Pietro Brigliozzi

 

MONTEFIASCONE – Molti i cittadini ed i commercianti di Via Dante Alighieri che, in questi ultimi tempi, e precisamente, dopo che il Sindaco, Luciano Cimarello, ha istituito il senso unico sul piccolo tratto della via, circa quattrocento metri, che vanno dall’incrocio con Via del Fosso fino all’incrocio con Via Aldo Moro, stanno sollevando proteste ed hanno raccolto un cospicuo numero di firme per l’abolizione del provvedimento, chiedendo, nello stesso tempo, di ripristinare la circolazione com’era prima.

 

La prima cosa strana sta nel fatto che già, diversi anni or sono, si era pensato ad una cosa del genere e fu addirittura installata l’opportuna segnaletica, poi, constatata, saggiamente, la impraticabilità dell’opera, venne tutto annullato e rimossa l’intera specifica segnaletica, per cui il provvedimento non andò mai in esercizio. La seconda cosa strana e che ha determinato il Sindaco a prendere questo provvedimento, sta nel fatto che si sia ritornati su questo argomento poiché vi è un retroscena serio che nessuno tira fuori.

 

Retroscena, almeno per quanto si diceva e si va dicendo sulla piazza, che s’identifica nel fatto che alcuni commercianti, se non la buona parte, della zona, nella ultima campagna elettorale, chiesero al Cimarello, allora concorrente a sindaco che, una volta fosse stato eletto, viene quindi da pensare anche con il loro suffragio, avrebbe dovuto realizzare il senso unico su questa via.

 

Altra stranezza: in tutta questa situazione si riscontra che questi attuali dissidenti, commercianti o cittadini che siano, sono divisi nel loro atteggiamento; da una parte c’è chi che applaude all’operato del sindaco, dall’altra c’è chi contesta il provvedimento, quando, però, al tempo della campagna elettorale, sembra, che tutti, o quasi, erano d’accordo. Da alcune informazioni raccolte presso la Polizia Municipale si è saputo che il provvedimento è in via sperimentale pertanto soggetto a revisione con la conferma del mantenimento del senso unico ma con l’inversione di senso di circolazione, o addirittura la definitiva soppressione. D’altra parte, altre notizie di corridoio affermano che il Sindaco è determinato, per cui il senso unico, è stato fatto e così rimane almeno fino a quando Lui sara il primo cittadino di Montefiascone.

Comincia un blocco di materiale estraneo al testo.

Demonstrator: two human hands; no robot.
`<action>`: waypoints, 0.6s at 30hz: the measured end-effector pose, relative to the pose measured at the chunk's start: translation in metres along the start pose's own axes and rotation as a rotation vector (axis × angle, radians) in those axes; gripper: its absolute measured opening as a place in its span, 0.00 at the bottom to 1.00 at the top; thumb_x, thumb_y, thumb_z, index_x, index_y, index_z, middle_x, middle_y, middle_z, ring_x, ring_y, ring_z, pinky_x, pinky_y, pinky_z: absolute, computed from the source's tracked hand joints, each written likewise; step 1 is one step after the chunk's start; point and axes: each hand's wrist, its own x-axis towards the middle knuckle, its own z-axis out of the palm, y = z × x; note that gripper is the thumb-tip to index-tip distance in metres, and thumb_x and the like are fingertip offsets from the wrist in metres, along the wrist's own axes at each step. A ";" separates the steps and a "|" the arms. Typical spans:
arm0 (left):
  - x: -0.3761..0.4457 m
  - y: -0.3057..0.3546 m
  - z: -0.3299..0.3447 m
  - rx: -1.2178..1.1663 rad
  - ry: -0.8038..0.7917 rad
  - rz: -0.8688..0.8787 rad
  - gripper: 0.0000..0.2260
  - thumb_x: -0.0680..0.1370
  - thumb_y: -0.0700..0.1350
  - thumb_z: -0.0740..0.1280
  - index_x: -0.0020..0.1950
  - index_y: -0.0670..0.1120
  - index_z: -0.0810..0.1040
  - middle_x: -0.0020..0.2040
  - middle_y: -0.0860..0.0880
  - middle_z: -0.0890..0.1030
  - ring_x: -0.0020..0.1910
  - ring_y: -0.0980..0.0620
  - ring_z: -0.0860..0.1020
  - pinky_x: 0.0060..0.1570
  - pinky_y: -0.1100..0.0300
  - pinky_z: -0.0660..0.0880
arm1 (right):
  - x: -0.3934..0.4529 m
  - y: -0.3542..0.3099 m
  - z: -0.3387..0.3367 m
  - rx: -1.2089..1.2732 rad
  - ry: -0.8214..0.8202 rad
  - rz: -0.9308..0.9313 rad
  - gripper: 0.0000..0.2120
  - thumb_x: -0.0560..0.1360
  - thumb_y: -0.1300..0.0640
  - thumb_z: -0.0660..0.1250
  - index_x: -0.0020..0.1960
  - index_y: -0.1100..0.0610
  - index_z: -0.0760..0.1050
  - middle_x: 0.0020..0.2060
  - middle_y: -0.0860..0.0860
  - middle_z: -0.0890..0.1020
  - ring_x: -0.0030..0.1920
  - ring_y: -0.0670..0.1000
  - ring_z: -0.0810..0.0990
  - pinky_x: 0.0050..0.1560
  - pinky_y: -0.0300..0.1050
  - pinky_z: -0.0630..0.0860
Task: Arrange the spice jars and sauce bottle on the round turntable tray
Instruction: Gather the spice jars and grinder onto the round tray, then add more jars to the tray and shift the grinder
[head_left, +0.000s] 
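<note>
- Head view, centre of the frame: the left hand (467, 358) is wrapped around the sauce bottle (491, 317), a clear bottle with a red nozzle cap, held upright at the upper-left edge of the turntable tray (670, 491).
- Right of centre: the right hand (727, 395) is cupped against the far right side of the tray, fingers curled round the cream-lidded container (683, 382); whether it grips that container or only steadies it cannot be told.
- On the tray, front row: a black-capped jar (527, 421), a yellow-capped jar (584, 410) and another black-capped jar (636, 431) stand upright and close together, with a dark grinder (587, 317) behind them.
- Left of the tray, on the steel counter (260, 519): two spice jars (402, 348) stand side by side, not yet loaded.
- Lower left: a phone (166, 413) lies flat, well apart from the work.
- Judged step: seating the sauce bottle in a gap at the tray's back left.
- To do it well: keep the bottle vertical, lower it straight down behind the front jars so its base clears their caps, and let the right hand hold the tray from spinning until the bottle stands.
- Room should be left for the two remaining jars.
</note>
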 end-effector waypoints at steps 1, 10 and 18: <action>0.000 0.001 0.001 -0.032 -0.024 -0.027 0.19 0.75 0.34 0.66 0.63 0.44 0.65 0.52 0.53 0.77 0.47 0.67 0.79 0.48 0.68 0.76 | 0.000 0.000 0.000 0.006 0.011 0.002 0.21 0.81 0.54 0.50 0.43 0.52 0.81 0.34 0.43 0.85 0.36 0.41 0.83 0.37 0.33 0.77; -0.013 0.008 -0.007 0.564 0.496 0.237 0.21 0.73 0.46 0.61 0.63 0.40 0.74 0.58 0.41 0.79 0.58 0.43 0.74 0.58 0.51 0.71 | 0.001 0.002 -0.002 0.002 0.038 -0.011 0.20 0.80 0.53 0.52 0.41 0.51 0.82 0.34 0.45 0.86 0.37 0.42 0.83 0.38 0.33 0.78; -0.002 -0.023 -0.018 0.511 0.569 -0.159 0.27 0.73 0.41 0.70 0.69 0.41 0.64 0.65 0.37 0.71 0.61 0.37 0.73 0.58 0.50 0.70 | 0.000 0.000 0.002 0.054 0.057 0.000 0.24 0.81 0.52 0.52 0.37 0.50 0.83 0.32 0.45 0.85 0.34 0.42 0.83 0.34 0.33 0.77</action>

Viene, quindi, da pensare che il Cimarello non ha preso questo provvedimento quale fulmine a ciel sereno, ignorando quanto studiato negli anni passati, ma a mantenimento di un impegno preso durante la campagna elettorale. Noi non vogliamo dare credito a certe voci, circolate da qualche tempo, e precisamente, fin da quando si effettuò la variante di traffico sul primo tratto di Via Oreste Borghesi con quasi analogo provvedimento, poiché le riteniamo più come insinuazioni che realtà oggettiva.

 

Dov’è dunque la verità?! L’interrogativo è di facile soluzione in quanto, in questi giorni, si stanno mettendo in atto alcuni provvedimenti che confermano l’affermazione del sindaco. Una ditta, infatti, ha iniziato ad installare su un lato, lungo la via, dei paletti fissi a terra con catenella intermedia, realizzando una specie di palizzata che dovrebbe servire a costituire il passaggio pedonale e quindi separare, in sicurezza, i pedoni dalle auto. Riteniamo che questa sia la prima fase dei lavori in quanto, sul lato opposto, probabilmente, dovrebbero essere realizzati posti di sosta per le auto ed, all’incrocio con Via del Fosso, dovrebbe essere costruita una isola spartitraffico. Nella rimanente zona centrale della strada, tra posti sosta e paletti del settore pedonale, passeranno le auto, ovviamente, a senso unico. Certamente i lavori non risolvono i problemi provocati da questa nuova disciplina del traffico, ma sono, comunque, la conferma che il senso unico c’è e rimane; come è di dovere, prestando attenzione al proseguimento ed agli ulteriori sviluppi dei lavori, si daranno informazioni più precise, smentendo o confermando quanto ora si vede e prevede.